[tor-dev] Denial of service defences for onion services
desnacked at riseup.net
Tue Apr 30 17:12:09 UTC 2019
This is a thread summarizing and brainstorming various defences about denial of
service defences for onion services after an in-depth discussion with David Goulet.
We've been thinking about denial of service defences for onion services
lately. This has been a recurrent topic that has been creeping up every once in
a while: Last time we had to tackle this issue it was back in early 2018 when
we had to design a DoS mitigation subsystem because the network was crumbling
Unfortunately, while the DoS mitigation subsystem improved the health of the
network and stopped the DoS attacks back then, it did not address the total
space of possible attacks, and onion services and the network is still open to
various attacks. The main DoS attack right now is the naive attack of flooding
the service with too many introduction requests, and this is the attack that
this post is gonna be dealing with.
We don't like DoS attacks because they cause two issues to Tor:
a) They damage the health of the Tor network impacting every user
b) They kill availability of legitimate onion services.
In this thread we will handle these two issues independently, as there is no
single solution that improves both areas at once. We have some pretty good
ideas on (a), but we would appreciate ideas on (b), so feel free to give us
== a) Minimizing the damage to the network caused by DoS attacks:
Most of the damage caused during DoS attacks is from the circuits created by
the attacker to introduce/rendezvous to the victim onion service, and also
by the circuits created by the victim onion service as it tries to
rendezvous with all those clients. An attacker can literally create tens of
thousands of introduction circuits in less than a minute, which get
amplified by the service launching that many rendezvous circuits. Not good.
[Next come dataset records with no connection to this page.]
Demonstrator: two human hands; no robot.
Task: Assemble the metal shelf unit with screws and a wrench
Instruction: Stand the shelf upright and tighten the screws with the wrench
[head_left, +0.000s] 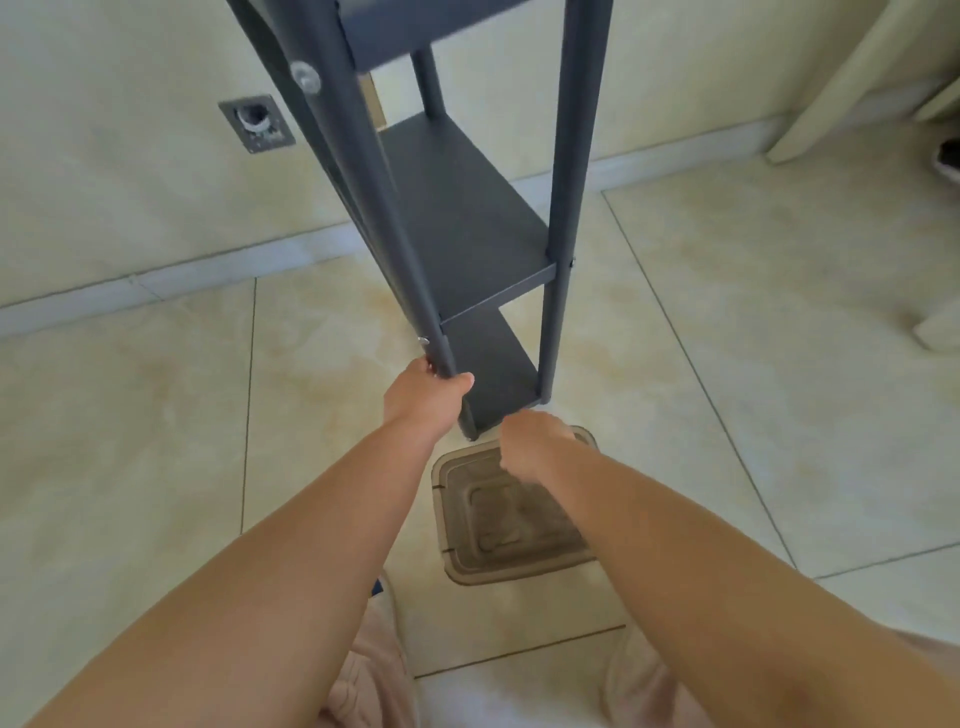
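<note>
The dark shelf unit (467, 218) rose through centre frame on the tiled floor (156, 441), near the wall. The left hand (423, 397) gripped its near-left leg (395, 234). The right hand (530, 447), fingers curled, hovered over a translucent lid (498, 525) at lower centre; what it held could not be told.

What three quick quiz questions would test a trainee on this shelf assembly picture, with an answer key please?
1. True or false: the left hand grips a leg of the shelf unit.
2. What lies on the floor under the right hand? A) a translucent lid B) a hammer C) a cardboard box
3. Fill in: a silver ____ shows on the near left leg, high up.

Key: 1 true; 2 A; 3 screw
</note>
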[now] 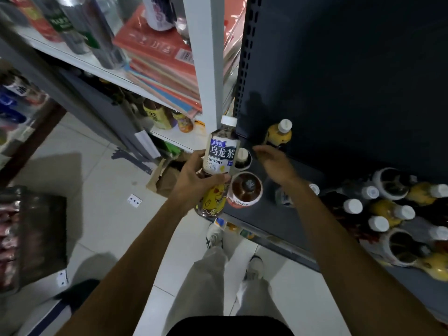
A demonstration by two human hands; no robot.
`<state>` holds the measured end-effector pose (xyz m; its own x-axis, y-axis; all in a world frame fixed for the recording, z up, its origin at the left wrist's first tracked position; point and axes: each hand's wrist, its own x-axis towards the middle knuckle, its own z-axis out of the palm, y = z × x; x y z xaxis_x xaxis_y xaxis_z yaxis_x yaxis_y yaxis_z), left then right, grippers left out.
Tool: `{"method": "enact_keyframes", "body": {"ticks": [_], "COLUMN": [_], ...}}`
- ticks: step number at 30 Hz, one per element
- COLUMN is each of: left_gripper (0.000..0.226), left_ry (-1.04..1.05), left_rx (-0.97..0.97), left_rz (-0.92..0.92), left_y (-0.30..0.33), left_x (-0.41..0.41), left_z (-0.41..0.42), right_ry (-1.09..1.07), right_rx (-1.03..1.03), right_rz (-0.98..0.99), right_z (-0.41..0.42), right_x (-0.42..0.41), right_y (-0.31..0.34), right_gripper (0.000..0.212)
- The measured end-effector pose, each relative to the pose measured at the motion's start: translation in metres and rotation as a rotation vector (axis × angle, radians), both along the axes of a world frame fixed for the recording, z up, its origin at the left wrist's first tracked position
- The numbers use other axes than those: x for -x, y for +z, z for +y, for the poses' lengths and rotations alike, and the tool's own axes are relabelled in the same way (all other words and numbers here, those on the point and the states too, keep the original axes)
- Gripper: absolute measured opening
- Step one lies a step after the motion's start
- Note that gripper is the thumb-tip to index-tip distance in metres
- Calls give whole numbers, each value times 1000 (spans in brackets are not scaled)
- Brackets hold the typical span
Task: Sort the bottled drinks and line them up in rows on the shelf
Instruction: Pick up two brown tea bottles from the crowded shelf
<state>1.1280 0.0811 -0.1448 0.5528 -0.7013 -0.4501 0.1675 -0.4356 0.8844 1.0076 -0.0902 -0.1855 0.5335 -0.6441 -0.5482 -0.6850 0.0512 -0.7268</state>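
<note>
The left hand (194, 177) grasped a tea bottle (221, 151) upright; the right hand (274, 163) hovered released over the shelf (278, 221), its forearm hiding a bottle.

The dark shelf (286, 214) has bare room behind its left front corner, between the yellow bottle (278, 135) at the back panel and the crowd of white-capped bottles (378, 209) to the right. Two open-topped cups (246, 187) and a capped dark bottle (243, 158) line the left edge — the white upright (208, 69) stands just beyond.
</note>
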Motion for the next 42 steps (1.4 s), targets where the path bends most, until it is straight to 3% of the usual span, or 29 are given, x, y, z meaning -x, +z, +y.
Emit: {"method": "enact_keyframes", "body": {"ticks": [9, 19, 27, 32, 37, 42], "left_gripper": [59, 61, 67, 67, 68, 68], "left_ry": [7, 29, -98, -142, -112, -111], "left_rx": [-6, 27, 50, 113, 196, 327], "left_rz": [149, 125, -125, -251, -243, -374], "left_y": [-45, -56, -48, -30, -6, 37], "left_x": [-20, -35, -42, -42, -35, -21], "left_z": [-14, -28, -30, -28, -33, -48], "right_ry": [148, 233, -6, 55, -84, -231], "right_rx": [-280, -268, 32, 178, 247, 376], "right_rz": [-101, -133, -254, -194, -338, -524], "right_z": [-7, -19, -1, 4, 16, 12], "right_x": [-17, -16, -35, -38, -25, -16], "right_y": [-19, -23, -39, -27, -5, 49], "right_gripper": [69, 49, 42, 34, 27, 22]}}
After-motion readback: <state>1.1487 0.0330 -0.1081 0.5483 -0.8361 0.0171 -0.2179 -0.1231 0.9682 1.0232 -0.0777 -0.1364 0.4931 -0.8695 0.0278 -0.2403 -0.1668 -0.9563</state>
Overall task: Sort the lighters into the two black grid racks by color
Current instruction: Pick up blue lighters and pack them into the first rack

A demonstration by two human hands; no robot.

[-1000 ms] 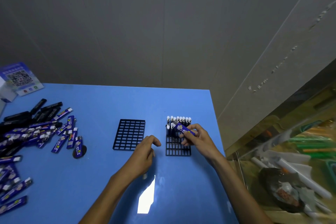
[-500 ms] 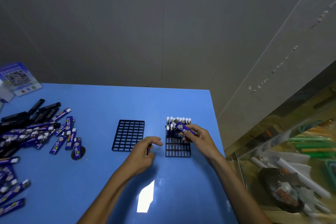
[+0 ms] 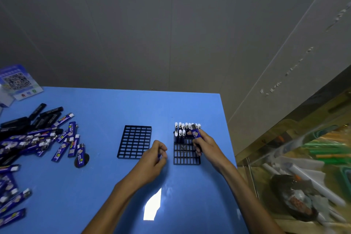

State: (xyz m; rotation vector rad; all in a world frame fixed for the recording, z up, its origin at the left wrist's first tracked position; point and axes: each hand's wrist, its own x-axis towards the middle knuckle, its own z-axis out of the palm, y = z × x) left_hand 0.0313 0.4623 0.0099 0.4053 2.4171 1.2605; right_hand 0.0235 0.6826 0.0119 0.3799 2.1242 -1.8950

Here are a few ways to reduce the damage to the network:
== 1) Rate limiting introduction circuits
There should be a way to rate-limit introductions so that services do not
get overwhelmed. There are various places where we can rate-limit: we
could rate-limit on the guard-layer, or on the intro-point layer or on
We have already attempted at rate-limiting on the guard-layer with
#24902, but it's hard to go deeper there because the guard does not know
if the circuit is a DoS attacker, or a busy onion service, or 150 Tor
users in an airport. We also think that rate-limiting on the
service-layer won't do much good since that's too far down the circuit,
and we are trying to reduce the operations it has to do so that it
doesn't get overwhelmed (see #15463 for various queue-management
approaches for rate-limiting on the service side).
So we've been thinking of rate-limiting on the introduction point layer,
since it's a nice soaking point that does not do much right now. See
#15516 (comment 28) for a concrete proposal by arma which results in far
less damage to the network (since evil traffic does not get carried
through to the service-side introduction circuit, and no extra rendezvous
circuits get launched), and also a swifter way for legit clients to know
that an onion-service circuit won't work.
== 2) Stop needless circuit rotation on service-side
Right now, services will rotate their introduction circuits after a
certain number of introductions (#26294). This means that during an
attack, the service not only needs to handle thousands of fake
introduction circuits, but also continuously tear down and recreate
introduction circuits and publish new descriptors. See comment 8 on that
ticket for a short-term proposal on how to improve the situation here,
by not continuously rotating introduction points.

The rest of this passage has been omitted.